-- Opening Marker --

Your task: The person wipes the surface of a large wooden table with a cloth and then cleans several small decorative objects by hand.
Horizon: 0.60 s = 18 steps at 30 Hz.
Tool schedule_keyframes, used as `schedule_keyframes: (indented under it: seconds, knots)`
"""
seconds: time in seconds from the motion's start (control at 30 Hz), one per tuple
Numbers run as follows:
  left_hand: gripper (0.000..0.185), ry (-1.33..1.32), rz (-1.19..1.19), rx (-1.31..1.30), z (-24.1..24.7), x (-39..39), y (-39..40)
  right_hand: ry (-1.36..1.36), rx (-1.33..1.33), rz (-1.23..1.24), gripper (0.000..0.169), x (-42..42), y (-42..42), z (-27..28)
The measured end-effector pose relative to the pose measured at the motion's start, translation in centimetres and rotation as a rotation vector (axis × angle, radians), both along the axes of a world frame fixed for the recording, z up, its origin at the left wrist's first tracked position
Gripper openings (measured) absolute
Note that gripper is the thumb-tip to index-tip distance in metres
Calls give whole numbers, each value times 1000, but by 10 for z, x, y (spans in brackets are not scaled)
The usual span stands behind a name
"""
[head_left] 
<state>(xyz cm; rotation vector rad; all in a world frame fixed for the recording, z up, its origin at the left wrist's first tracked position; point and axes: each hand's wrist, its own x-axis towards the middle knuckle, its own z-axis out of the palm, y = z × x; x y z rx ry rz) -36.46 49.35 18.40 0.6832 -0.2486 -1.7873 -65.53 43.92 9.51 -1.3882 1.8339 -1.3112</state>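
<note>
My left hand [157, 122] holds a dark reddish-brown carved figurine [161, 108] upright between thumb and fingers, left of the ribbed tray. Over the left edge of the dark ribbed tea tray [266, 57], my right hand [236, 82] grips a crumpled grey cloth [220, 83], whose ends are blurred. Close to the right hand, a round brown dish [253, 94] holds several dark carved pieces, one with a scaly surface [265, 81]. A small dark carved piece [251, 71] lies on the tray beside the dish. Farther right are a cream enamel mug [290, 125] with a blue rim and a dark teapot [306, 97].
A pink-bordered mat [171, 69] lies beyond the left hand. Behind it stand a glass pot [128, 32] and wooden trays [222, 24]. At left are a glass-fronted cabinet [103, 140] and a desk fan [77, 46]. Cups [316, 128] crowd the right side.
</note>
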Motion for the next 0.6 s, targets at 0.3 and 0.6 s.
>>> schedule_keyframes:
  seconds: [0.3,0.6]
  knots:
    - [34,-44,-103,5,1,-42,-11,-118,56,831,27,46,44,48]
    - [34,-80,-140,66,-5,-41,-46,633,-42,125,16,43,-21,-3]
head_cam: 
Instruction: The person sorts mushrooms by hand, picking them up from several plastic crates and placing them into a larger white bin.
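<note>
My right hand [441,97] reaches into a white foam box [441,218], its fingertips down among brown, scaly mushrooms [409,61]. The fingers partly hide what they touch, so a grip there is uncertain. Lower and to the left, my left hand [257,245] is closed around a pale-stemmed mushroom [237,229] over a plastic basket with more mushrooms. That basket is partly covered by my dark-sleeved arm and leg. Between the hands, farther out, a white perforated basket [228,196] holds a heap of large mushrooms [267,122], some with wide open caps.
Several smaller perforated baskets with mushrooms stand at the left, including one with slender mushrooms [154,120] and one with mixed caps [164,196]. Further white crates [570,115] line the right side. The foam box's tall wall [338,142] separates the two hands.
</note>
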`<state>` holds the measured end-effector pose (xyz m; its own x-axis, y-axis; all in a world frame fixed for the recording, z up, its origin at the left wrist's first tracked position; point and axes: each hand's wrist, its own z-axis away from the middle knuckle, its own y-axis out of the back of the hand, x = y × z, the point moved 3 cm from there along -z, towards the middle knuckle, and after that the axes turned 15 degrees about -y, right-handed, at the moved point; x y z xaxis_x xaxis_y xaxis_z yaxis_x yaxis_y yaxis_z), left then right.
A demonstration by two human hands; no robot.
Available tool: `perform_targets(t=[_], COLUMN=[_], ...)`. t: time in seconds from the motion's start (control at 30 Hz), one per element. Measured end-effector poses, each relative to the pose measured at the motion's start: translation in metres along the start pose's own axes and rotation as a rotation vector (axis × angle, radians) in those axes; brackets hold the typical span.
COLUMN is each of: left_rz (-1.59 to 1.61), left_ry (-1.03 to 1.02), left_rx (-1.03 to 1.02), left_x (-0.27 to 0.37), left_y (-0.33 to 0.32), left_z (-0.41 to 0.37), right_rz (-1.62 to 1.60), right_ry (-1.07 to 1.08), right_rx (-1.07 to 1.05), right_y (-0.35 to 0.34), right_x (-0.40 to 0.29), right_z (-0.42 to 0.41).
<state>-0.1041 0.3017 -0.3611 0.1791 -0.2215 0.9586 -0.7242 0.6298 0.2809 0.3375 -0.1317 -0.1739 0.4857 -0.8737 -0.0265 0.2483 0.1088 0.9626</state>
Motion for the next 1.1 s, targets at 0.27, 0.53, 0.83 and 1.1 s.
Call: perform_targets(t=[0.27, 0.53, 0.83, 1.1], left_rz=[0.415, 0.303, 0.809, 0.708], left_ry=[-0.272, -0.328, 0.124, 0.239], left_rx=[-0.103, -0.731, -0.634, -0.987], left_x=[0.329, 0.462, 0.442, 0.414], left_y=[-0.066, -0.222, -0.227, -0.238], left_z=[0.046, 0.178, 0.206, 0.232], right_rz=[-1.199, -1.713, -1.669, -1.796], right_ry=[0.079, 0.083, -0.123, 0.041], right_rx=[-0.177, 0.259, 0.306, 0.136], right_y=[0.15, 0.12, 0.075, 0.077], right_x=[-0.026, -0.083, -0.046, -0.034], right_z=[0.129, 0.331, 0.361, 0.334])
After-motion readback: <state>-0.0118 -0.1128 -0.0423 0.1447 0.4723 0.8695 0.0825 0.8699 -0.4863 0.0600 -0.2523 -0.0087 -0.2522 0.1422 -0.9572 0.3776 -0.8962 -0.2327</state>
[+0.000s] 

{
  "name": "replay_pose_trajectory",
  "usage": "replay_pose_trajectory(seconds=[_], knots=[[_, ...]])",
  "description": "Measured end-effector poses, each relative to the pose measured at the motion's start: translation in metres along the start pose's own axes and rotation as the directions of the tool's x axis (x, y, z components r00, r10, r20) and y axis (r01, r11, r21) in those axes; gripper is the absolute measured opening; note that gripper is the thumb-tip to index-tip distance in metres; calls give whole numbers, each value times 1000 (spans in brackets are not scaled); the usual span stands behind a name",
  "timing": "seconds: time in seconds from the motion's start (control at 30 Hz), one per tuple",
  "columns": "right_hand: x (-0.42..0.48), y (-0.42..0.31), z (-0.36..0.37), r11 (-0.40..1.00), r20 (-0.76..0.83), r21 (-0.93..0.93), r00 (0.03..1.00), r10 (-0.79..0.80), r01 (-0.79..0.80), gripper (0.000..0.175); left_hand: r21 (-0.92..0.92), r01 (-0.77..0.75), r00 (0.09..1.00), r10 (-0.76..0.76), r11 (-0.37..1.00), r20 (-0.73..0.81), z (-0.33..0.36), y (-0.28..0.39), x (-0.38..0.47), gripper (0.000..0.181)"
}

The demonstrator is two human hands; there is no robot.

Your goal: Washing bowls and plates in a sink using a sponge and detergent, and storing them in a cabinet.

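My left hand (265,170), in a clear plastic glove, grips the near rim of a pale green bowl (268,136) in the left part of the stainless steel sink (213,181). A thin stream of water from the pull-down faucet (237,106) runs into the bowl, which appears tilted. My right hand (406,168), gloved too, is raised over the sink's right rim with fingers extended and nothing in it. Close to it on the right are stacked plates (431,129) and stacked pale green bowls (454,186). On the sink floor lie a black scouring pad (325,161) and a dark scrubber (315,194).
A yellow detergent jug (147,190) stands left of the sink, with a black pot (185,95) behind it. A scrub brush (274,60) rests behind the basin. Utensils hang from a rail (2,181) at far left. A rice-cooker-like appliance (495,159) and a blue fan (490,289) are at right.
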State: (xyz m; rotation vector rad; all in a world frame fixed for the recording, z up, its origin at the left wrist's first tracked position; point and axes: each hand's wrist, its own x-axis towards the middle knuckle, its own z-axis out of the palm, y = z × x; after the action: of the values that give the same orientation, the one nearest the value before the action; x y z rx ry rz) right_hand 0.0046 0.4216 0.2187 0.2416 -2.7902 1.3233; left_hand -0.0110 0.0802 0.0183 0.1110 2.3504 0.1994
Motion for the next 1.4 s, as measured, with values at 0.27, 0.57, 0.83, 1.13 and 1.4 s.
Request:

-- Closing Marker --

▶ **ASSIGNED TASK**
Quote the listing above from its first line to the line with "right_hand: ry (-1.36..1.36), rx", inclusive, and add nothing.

▶ **EXERCISE OUTPUT**
Your task: The person wipes the surface of a large wooden table with a cloth and then cleans several small decorative objects by hand.
Horizon: 0.60 s = 18 steps at 30 Hz.
Tool schedule_keyframes, used as `schedule_keyframes: (indented under it: seconds, knots)`
"""
seconds: time in seconds from the motion's start (control at 30 Hz), one per tuple
Numbers run as follows:
  left_hand: gripper (0.000..0.185), ry (-1.33..1.32), rz (-1.19..1.19), rx (-1.31..1.30), z (-24.1..24.7), x (-39..39), y (-39..40)
  right_hand: ry (-1.36..1.36), rx (-1.33..1.33), rz (-1.23..1.24), gripper (0.000..0.169), x (-42..42), y (-42..42), z (-27..28)

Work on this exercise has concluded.